Ia menyebutkan, nama TPS terinspirasi dari peradaban dunia yang berada di persimpangan budaya, layaknya kondisi sosial RT 06/01 yang dihuni warga dari berbagai latar belakang.
“Desa Cimandala yang berada di perbatasan Kota dan Kabupaten Bogor memiliki posisi strategis seperti Konstantinopel yang menjadi titik temu Asia dan Eropa,” ujar Awan, alumni Fakultas Falsafah dan Peradaban Universitas Paramadina Jakarta.
Awan juga menjelaskan bahwa pemilihan ini merupakan yang kedua kalinya dilakukan secara demokratis sejak 2020, dengan mekanisme tahapan lengkap mulai dari penjaringan calon, verifikasi, penetapan nomor urut, penyampaian visi-misi, hingga bimbingan teknis untuk calon dan saksi.
Sebanyak dua calon mengikuti kontestasi, yakni Mistum (nomor urut 1) dan Teguh Faizal, S.Sos (nomor urut 2). Dari total 671 pemilih dalam Daftar Pemilih Tetap (DPT), 448 suara dinyatakan sah, dengan rincian Mistum memperoleh 284 suara, Teguh 161 suara, dan 3 suara tidak sah.
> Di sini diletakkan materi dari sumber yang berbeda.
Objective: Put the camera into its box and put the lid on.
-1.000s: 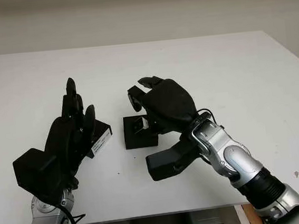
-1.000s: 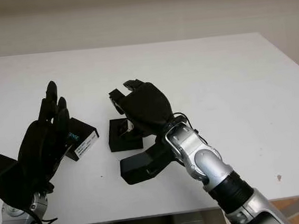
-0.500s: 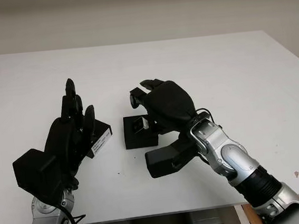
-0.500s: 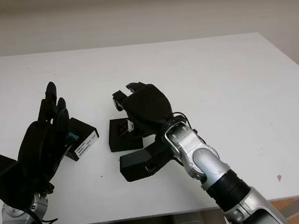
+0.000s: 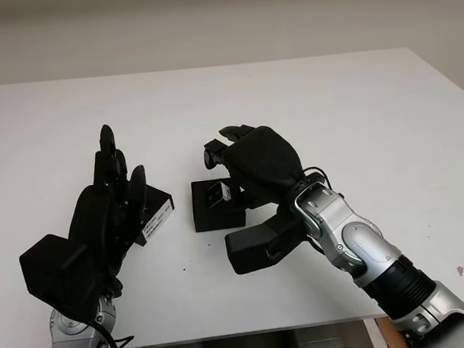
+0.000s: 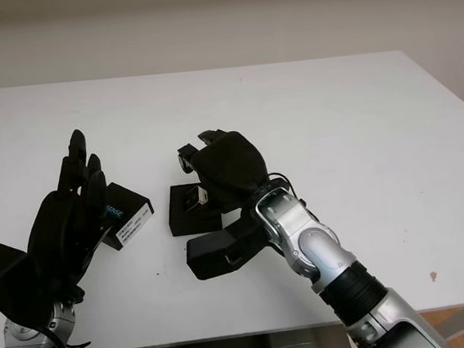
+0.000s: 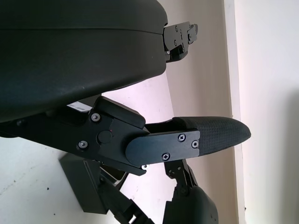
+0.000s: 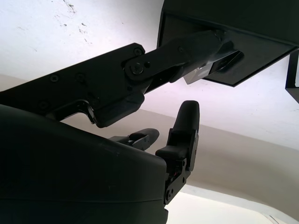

Dengan hasil tersebut, Mistum kembali terpilih sebagai Ketua RT 06/01 untuk periode 2025–2030. Ini menjadi periode kedua baginya setelah sebelumnya menjabat pada periode 2020–2025.
“Ini amanah besar yang harus saya jalankan sebaik-baiknya demi perubahan dan perbaikan ke depan,” kata Mistum usai penghitungan suara.
Sementara itu, rivalnya, Teguh Faizal, menerima hasil pemilihan dengan lapang dada dan memberikan ucapan selamat. Ia berharap Mistum dapat menjalankan tugas secara amanah, transparan, dan berintegritas.
Kepala Desa Cimandala, Aditya Agung, mengapresiasi proses pemilihan yang dinilai berjalan tertib dan partisipatif. Ia menyebut kegiatan ini sebagai contoh demokrasi sehat yang dapat dijadikan panutan oleh lingkungan RT dan RW lainnya.
Selanjutnya, Ketua RT terpilih dijadwalkan segera membentuk kepengurusan baru dan menyusun program kerja lima tahun ke depan.